MODeflattener - Miasm's OLLVM Deflattener
So recently a challenge(Layers) from 3kCTF featured control flow flattening using OLLVM. Although I did know about control flow flattening I hadn’t encountered it personally. And as I’ve been experimenting with miasm for the past few days I thought of developing a tool to deal with it.
Control Flow Flattenning
Control flow flattening is an interesting and clever technique to make a reverse engineer’s day difficult. It basically puts all the basic blocks in a function at the same level and destroys the control flow. It then uses a dispatcher to reconstruct the control flow along with a control/state variable which is updated at the end of each block.
The following illustration depicts various parts of a flattened function.
Various obfuscators employ their own version of control flow flattening transformations :
CAUTION : Only Static Analysis used !
As we are primarly focusing on OLLVM for now we can just use some static analysis techniques to deobfuscate it, but for developing a universal tool to deal with this kind of obfuscation we need to look more into dynamic approaches.
For example, this looks interesting.
Getting Flattening Information
To start off, we need to identify the relevant blocks and the dispatcher.

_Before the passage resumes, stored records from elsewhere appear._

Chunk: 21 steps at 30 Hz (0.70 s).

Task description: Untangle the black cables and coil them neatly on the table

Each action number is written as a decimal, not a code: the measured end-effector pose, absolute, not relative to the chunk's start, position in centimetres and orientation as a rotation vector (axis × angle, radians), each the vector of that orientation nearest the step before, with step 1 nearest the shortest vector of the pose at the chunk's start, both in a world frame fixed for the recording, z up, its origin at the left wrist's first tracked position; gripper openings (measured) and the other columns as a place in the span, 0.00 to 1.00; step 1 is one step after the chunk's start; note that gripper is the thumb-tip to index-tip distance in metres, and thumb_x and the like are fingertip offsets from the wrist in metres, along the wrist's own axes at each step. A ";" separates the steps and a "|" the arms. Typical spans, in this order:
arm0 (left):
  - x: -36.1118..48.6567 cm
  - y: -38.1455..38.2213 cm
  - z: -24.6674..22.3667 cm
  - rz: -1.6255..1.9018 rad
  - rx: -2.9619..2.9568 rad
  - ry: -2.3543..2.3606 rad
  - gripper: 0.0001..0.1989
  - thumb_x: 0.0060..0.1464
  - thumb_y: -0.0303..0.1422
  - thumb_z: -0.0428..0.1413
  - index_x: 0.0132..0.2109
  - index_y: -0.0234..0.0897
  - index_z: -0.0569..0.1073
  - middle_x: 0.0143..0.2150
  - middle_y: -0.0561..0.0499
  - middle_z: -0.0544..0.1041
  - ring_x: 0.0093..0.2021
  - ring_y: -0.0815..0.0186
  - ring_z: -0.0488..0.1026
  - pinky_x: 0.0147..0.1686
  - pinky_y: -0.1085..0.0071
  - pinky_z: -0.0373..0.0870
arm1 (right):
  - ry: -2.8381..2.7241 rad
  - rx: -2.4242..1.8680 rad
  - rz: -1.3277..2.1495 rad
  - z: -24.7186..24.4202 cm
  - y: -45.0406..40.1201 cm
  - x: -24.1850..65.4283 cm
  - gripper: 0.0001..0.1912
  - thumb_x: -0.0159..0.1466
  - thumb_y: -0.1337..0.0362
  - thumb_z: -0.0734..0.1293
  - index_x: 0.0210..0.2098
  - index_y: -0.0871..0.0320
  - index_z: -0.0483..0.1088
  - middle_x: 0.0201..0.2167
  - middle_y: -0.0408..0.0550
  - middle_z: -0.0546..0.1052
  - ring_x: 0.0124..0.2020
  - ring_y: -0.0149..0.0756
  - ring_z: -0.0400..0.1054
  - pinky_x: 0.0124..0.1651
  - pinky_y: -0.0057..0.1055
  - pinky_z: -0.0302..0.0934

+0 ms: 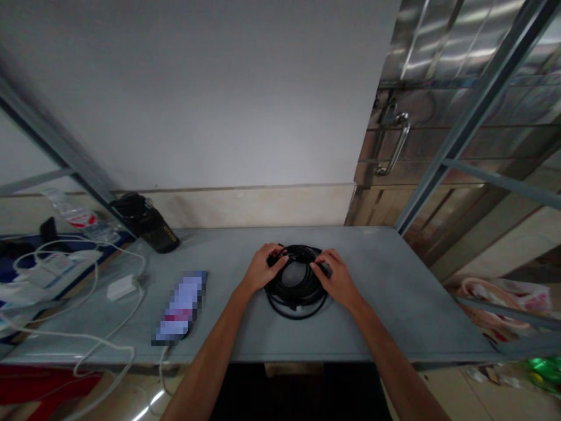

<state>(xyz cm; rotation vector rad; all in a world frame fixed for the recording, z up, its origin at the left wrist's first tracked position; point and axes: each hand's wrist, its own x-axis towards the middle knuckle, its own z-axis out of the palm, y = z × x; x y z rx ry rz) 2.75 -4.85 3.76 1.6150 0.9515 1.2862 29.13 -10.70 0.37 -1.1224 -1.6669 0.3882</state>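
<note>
A coil of black cable [298, 295] lies on the grey tabletop [372, 327], its loops stacked in a ring with one looser loop along the near side. My left hand [266, 266] is closed around the upper left of the ring, thumb on top. On the upper right, my right hand [335, 273] grips the same coil, with thumb and fingertips on the loops. Something small and dark shows beneath each hand, but I cannot make out its shape. A small pale piece shows on the cable's near side.
Left of my arm lies a phone [180, 309] with a white cable plugged in. A white charger [121, 287], black bottle [151, 225] and clear plastic bottle [79, 216] are farther left. Metal posts [456, 134] rise at both sides, and a wall [228, 105] stands behind.
</note>
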 end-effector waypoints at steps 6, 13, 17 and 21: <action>2.4 -4.4 3.3 1.191 1.853 1.091 0.06 0.60 0.36 0.73 0.44 0.45 0.87 0.42 0.46 0.84 0.44 0.53 0.76 0.50 0.59 0.71 | -1.779 -1.067 0.239 1.2 -11.5 28.8 0.08 0.76 0.54 0.71 0.48 0.50 0.74 0.50 0.54 0.76 0.55 0.49 0.73 0.62 0.50 0.69; 2.2 -4.4 3.5 1.080 2.216 1.153 0.07 0.72 0.37 0.61 0.50 0.43 0.82 0.44 0.47 0.84 0.47 0.55 0.79 0.50 0.57 0.74 | -2.157 -0.912 0.138 2.2 -13.1 27.2 0.24 0.71 0.42 0.77 0.51 0.54 0.73 0.52 0.55 0.79 0.55 0.52 0.73 0.62 0.54 0.64; 2.2 -4.4 3.5 1.084 2.261 1.140 0.06 0.73 0.37 0.61 0.50 0.42 0.82 0.43 0.48 0.84 0.46 0.56 0.78 0.49 0.58 0.74 | -2.261 -0.920 0.110 2.0 -13.2 26.6 0.36 0.63 0.28 0.76 0.46 0.54 0.74 0.43 0.50 0.81 0.48 0.51 0.75 0.62 0.55 0.62; 2.2 -4.3 3.3 1.141 2.233 1.137 0.06 0.72 0.37 0.62 0.50 0.42 0.82 0.43 0.48 0.84 0.45 0.57 0.78 0.49 0.59 0.75 | -2.291 -0.922 0.071 1.8 -12.9 26.6 0.42 0.58 0.23 0.76 0.46 0.55 0.75 0.43 0.51 0.82 0.49 0.52 0.76 0.63 0.55 0.61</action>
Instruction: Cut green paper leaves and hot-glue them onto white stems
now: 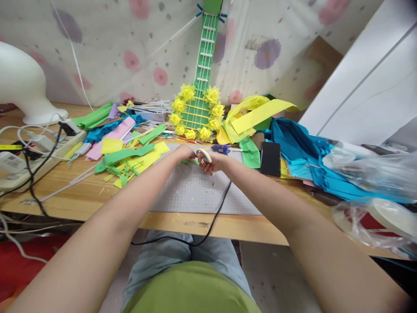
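Note:
My right hand (pixel 211 164) is closed around the white-handled scissors (pixel 205 154), above the grey cutting mat (pixel 192 193). Close beside it on the left, my left hand (pixel 185 153) has its fingers pinched together on a piece of green paper (pixel 188 161), of which little shows. The scissors' blades point toward the left hand and are mostly hidden. Tiny green and yellow scraps dot the mat. Just behind the right hand lies a blue glue gun (pixel 221 149).
A green paper guitar (pixel 197 108) trimmed with yellow flowers leans on the wall. Green and yellow paper strips (pixel 143 163) lie left, beside a power strip (pixel 42 156) with cables. At right are a phone (pixel 270 159), blue paper (pixel 293 139) and a plastic-wrapped tub (pixel 384 221). A black cable (pixel 221 206) crosses the mat.

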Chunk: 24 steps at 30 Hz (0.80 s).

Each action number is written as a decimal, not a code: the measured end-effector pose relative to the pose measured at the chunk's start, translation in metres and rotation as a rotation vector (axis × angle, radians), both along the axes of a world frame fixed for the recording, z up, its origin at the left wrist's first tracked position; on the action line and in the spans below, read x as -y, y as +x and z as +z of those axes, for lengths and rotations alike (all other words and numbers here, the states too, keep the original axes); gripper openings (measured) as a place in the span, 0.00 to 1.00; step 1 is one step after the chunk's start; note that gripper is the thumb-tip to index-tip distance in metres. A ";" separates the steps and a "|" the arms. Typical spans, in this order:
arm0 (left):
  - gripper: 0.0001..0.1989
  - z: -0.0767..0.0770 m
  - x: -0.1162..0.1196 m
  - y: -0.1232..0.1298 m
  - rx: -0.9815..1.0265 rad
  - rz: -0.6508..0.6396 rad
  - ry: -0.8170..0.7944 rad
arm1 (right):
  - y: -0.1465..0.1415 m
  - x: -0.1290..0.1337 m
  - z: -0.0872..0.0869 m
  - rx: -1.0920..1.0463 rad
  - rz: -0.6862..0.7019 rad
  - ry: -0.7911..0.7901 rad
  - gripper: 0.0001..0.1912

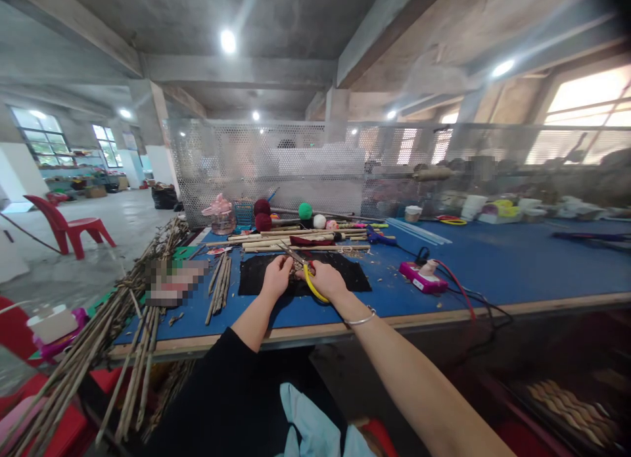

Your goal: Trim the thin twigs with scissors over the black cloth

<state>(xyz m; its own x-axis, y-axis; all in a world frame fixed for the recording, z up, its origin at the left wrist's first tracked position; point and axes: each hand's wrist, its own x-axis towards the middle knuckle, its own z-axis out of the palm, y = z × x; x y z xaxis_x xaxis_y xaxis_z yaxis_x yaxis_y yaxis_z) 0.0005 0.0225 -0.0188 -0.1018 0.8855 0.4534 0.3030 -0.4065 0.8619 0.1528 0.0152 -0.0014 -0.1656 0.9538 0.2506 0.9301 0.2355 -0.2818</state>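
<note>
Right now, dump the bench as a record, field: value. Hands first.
left hand: left hand over black cloth, fingers at something too small to identify
right hand: right hand holding yellow-handled scissors
surface: blue table
beyond cloth: pale sticks, glue gun, green ball, white ball
left of cloth: short sticks
right of cloth: purple power strip, plug inserted

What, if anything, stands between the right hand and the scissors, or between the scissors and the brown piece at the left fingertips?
Nothing visible: the right hand grips the scissors, and the brown piece is close by the blades, at the left hand; contact is unclear.
</note>
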 end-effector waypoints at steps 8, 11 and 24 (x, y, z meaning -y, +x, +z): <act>0.11 0.002 0.006 0.003 -0.085 0.017 0.033 | 0.000 0.002 0.001 -0.032 -0.006 0.001 0.30; 0.11 0.002 0.007 0.005 -0.169 0.094 0.051 | 0.000 0.002 0.000 -0.029 -0.002 0.020 0.30; 0.12 0.006 0.012 0.007 -0.328 0.108 0.053 | -0.001 0.002 0.000 0.005 0.030 0.059 0.31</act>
<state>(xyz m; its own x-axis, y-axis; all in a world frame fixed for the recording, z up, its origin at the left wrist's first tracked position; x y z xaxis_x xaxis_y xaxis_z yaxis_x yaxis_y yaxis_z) 0.0074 0.0105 -0.0128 -0.0348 0.8518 0.5227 0.6044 -0.3986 0.6898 0.1523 0.0137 -0.0012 -0.1950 0.9320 0.3057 0.9240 0.2791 -0.2615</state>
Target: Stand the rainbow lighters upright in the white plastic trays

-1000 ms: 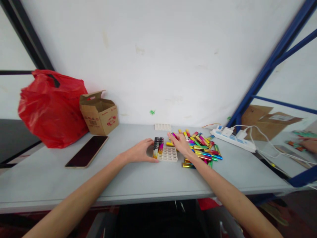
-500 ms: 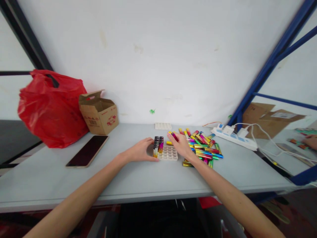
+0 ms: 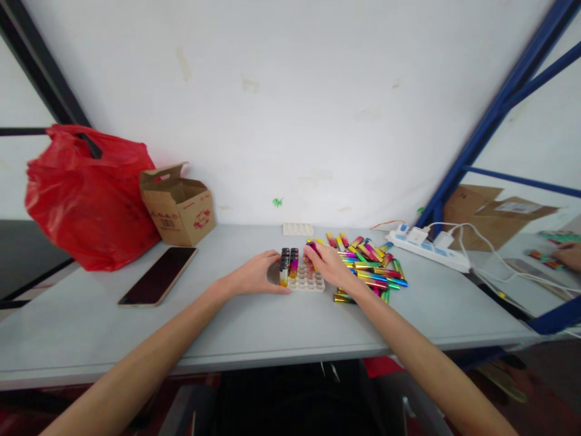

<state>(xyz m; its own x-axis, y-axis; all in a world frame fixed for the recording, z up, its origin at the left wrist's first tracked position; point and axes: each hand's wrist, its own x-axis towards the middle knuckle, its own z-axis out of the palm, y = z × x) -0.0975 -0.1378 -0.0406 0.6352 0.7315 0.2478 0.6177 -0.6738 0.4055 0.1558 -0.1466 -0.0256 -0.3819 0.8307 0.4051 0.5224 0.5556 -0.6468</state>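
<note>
A white tray with rows of round holes sits on the table in front of me. Several lighters with black tops and shiny coloured bodies stand upright in its left part. My left hand curves round the tray's left end, thumb at the near corner and fingers behind. Between the fingertips of my right hand is a purple and yellow lighter, held over the tray's far right part; its lower end is partly hidden by the fingers. Right of the tray lies a loose pile of shiny multicoloured lighters.
A small white tray lies by the wall. To the left are a phone, an open carton and a red plastic bag. A power strip with cables lies right; beyond the blue frame, another person's hand shows.
My right hand has moved slightly left and down over the tray, tipping the purple and yellow lighter more upright. My left hand stays at the tray's left end.
</note>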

To find the dispatcher we need to first find the pre-dispatcher. This is because we rely on the fact that the pre-dispatcher has the maximum number of predecessors, it is easy to identify. Later we can just get the first successor of the pre-dispatcher to get the dispatcher, easy!
1 | def get_cff_info(asmcfg): |
Also we now already have the relevant blocks as they are just the predecessors to the pre-dispatcher we just found!
State Variable
The state variable is responsible for maintaining the control flow in the flattened function.
The state variable is always initialized before the dispatcher and is used in the first line of the dispatcher. We can use this information to get the state variable automatically.
Relevant Blocks
The blocks that are aligned at the same level in the disassembly graph and include the useful code are known as relevant blocks. These blocks update the value of the state variable at the very end.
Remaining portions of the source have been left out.